Ectopic expression of the opdH operon allows growth of ΔtctD on citrate. (A and B) Growth curves of the ΔtctD mutant expressing portions of the opdH operon as indicated from an arabinose-inducible multiple cloning site on plasmid pJN105. Strains were grown without (A) or with (B) 100 μM arabinose as an inducer. The data are representative curves of at least three independent experiments. (C) Mean lag times of ≥3 biological replicates corresponding to the indicated strains from panels A and B. Error bars indicate SEM. (D) Working model summarizing the roles of different citrate (CIT) and cis-aconitate (ACO) transporters examined in this study.
DISCUSSION
Despite TCA cycle intermediates being preferred carbon sources for P. aeruginosa (8–10), the process of moving citrate molecules from the extracellular space to the cytoplasm has not been well understood in this organism. Previously, it was shown by Tamber et al. that transposon insertion in opdH blocks growth on cis-aconitate (3). However, further work by Tamber et al. failed to demonstrate transport of citrate or cis-aconitate by OpdH in a planar lipid bilayer (11), suggesting that transport does not rely on a single channel protein but may involve cooperation between outer membrane and inner membrane components. It has been thought that the opdH operon is repressed by TctD, the response regulator of the TctDE TCS (11, 14). However, given recently noted growth defects of tctDE mutants on citric acid (15), if OpdH is the major transporter of citrate across the cell membrane, TctD would likely not be acting as a repressor, leading to questions as to how TctDE regulates citrate transport.
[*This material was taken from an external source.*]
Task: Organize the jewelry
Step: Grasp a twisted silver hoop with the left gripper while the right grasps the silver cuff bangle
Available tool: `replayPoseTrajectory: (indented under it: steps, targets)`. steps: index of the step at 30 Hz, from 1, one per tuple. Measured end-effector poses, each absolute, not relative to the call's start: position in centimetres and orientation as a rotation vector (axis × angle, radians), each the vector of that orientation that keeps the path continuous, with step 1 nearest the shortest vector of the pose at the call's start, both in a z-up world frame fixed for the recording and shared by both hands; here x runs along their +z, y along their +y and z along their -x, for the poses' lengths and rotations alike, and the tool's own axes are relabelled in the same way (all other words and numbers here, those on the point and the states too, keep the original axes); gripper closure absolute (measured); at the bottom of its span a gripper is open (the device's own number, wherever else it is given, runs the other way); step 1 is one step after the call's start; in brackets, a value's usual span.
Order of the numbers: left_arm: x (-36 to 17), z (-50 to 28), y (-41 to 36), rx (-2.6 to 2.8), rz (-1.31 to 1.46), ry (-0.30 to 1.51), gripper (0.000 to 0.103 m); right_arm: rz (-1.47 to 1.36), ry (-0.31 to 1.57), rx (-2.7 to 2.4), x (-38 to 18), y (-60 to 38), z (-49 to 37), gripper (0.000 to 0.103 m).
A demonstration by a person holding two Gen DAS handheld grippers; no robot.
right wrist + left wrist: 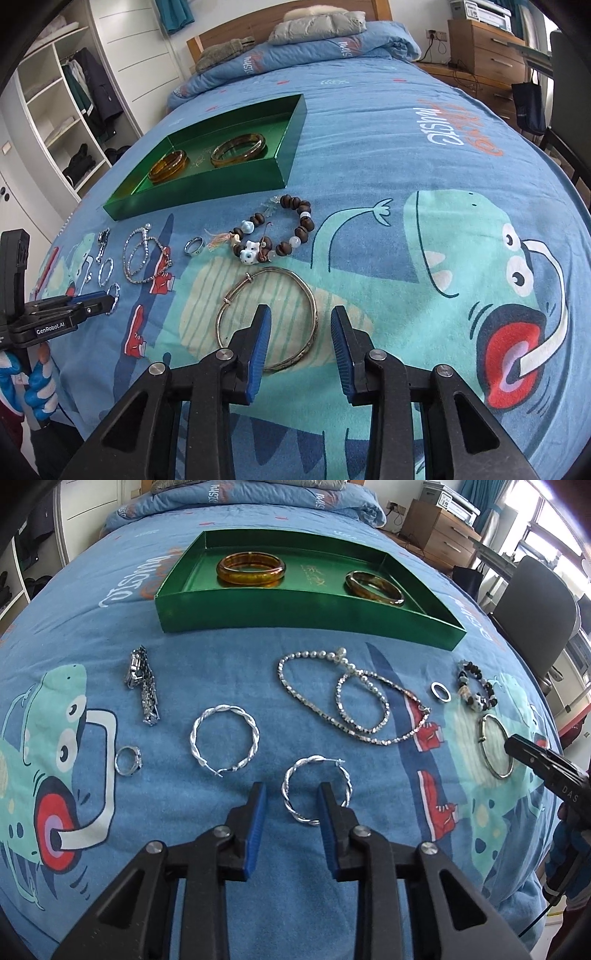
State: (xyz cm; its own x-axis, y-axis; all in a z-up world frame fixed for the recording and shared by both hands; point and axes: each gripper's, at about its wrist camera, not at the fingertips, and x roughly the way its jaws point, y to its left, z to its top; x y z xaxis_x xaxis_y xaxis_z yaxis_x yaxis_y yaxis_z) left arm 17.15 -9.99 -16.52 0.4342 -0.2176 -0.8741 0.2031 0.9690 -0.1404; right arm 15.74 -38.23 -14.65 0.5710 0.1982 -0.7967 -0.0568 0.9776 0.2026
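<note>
Jewelry lies spread on a blue bedspread in front of a green tray that holds two amber bangles. My left gripper is open, low over a twisted silver hoop earring; the hoop's left side lies between the fingers and its right side shows beyond the right finger. My right gripper is open too, with the right side of a thin silver bangle between its fingers. No pad presses on anything. The tray sits further up the bed.
A second hoop, a silver chain, a watch band, two rings and a dark bead bracelet lie between the grippers and the tray. Folded quilt at the bed head; shelves left, drawers and chair right.
</note>
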Motion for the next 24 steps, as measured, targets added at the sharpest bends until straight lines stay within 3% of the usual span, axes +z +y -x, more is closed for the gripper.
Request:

We first queried the importance of OpdH in citrate and cis-aconitate transport by constructing a markerless in-frame deletion, in contrast to the previous insertional method (11) that might have impacted downstream genes in the operon. We found (Fig. 1) that deletion of opdH had no effect on growth in either carbon source, in agreement with the previous suggestion (11) that OpdH is not crucial to transport. Combined with our finding that tctA mutants lag in growth (Fig. 3B), we infer that earlier work (3) may have inadvertently disrupted expression of tctCBA in addition to opdH, resulting in a strong growth defect on citrate. Our finding that opdH expression in E. coli fails to allow growth on citrate or cis-aconitate (Fig. 2) confirms the notion that OpdH is not a standalone transport unit for these tricarboxylic acids.
We next identified and tested a CitA ortholog for its ability to transport citrate. Deletion of citA in combination with opdH, but not alone, resulted in a growth lag on cis-aconitate but not citrate (Fig. 1). Moreover, expression of citA in E. coli MG1655 permitted modest growth on citrate but substantially better growth on cis-aconitate (Fig. 2). We interpret these results as evidence that CitA is primarily a transporter of cis-aconitate and has an additional but weak ability to transport citrate. We also failed to observe significant transcription of citA in glucose, citrate, or a mix of both (Fig. 6E). This finding agrees with the idea that CitA is primarily a cis-aconitate transporter; however, it is not induced by cis-aconitate (see Fig. S8), raising the possibility that it has yet another substrate.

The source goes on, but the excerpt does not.